Problem description — Each line from the opening of the material through the line holding "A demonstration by" needs to be returned exactly, with the pictures left out.
Top of Supplied data
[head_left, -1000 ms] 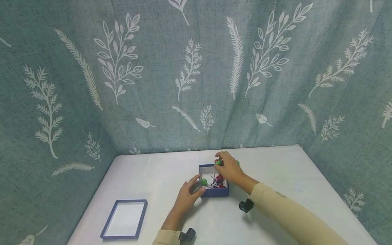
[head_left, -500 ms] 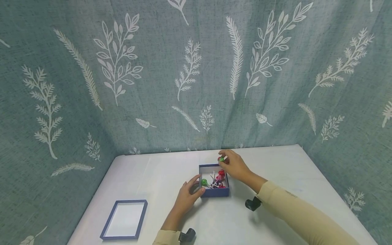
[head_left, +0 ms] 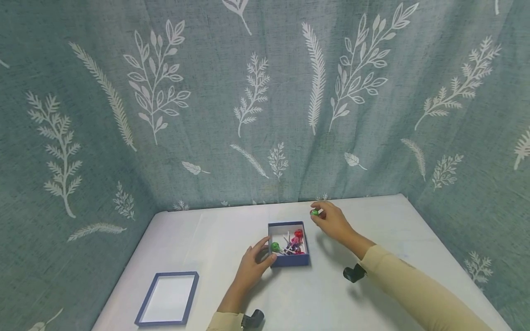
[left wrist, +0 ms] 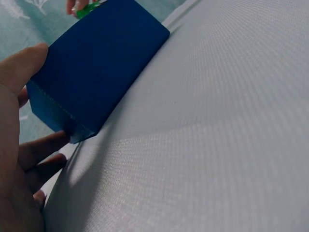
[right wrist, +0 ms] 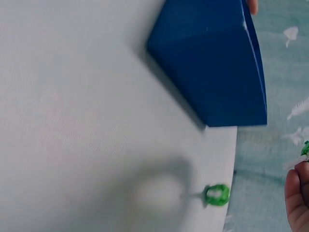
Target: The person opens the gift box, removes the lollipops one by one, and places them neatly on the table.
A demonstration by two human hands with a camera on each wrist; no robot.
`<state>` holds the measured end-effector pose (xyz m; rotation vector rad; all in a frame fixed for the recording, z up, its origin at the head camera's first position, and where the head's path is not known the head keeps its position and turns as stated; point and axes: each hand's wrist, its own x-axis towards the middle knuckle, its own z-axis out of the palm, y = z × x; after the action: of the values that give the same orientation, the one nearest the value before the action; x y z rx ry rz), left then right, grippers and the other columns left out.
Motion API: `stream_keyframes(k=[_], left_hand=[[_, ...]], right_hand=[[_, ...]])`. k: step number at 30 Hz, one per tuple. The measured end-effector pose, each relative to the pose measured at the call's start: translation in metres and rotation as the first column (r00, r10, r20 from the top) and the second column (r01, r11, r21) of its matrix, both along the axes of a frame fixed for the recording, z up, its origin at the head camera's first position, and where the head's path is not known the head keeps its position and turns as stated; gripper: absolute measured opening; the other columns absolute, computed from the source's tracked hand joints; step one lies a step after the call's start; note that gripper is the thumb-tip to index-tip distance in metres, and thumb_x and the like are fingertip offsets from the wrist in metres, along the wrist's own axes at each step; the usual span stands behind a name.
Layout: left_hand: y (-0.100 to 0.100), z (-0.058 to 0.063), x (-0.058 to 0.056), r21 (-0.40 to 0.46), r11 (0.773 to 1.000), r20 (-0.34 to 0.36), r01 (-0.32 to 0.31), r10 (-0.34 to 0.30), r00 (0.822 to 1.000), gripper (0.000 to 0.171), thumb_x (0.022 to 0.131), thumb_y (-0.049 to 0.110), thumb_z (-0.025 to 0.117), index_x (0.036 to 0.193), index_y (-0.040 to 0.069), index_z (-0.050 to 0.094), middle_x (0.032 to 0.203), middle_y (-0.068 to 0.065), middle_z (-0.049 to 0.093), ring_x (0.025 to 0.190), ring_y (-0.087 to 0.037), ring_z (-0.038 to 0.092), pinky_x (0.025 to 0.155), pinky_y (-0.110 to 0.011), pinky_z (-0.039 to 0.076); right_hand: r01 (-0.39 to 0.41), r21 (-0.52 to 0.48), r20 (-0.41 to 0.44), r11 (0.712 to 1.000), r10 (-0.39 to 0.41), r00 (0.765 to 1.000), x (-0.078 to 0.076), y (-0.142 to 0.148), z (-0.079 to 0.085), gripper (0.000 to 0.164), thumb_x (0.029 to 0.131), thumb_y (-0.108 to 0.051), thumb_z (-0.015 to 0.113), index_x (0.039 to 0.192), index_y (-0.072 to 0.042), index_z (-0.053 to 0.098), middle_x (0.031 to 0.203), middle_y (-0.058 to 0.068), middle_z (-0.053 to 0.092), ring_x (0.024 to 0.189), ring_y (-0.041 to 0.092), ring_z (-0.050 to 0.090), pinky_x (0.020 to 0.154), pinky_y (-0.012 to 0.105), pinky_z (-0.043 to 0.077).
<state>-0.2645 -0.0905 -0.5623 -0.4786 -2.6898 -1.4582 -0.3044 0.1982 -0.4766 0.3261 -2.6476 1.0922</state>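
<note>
My left hand [head_left: 250,266] grips the near left corner of a small dark blue box [head_left: 291,260], thumb on its front edge and fingers along its side. Inside the box, a green-wrapped lollipop lies by the left wall, and red, pink and purple lollipops [head_left: 296,241] are heaped at the right, their white sticks crossing. Past the box's far right corner, my right hand [head_left: 334,224] pinches a lollipop [head_left: 314,213] with a green wrapper, held above the table. Another green lollipop [right wrist: 218,195] lies on the table in the right wrist view; the right hand hides it in the head view.
A shallow box lid [head_left: 167,298] with blue edges and a white inside lies at the front left of the white table [head_left: 223,225]. A grey-green curtain [head_left: 215,105] with white leaf prints hangs close along the table's back and sides.
My right hand has moved from over the box's right side off to the right with the green lollipop, uncovering the red lollipop in the box. The left hand stays on the box.
</note>
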Motion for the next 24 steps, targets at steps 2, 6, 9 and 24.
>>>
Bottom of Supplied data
Response box —
[head_left, -1000 ms] 
[head_left, -500 ms] 
[head_left, +0 ms] 
[left wrist, +0 ms] 
[right wrist, +0 ms] 
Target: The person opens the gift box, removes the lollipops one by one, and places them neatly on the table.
A demonstration by two human hands with a camera on each wrist; no robot.

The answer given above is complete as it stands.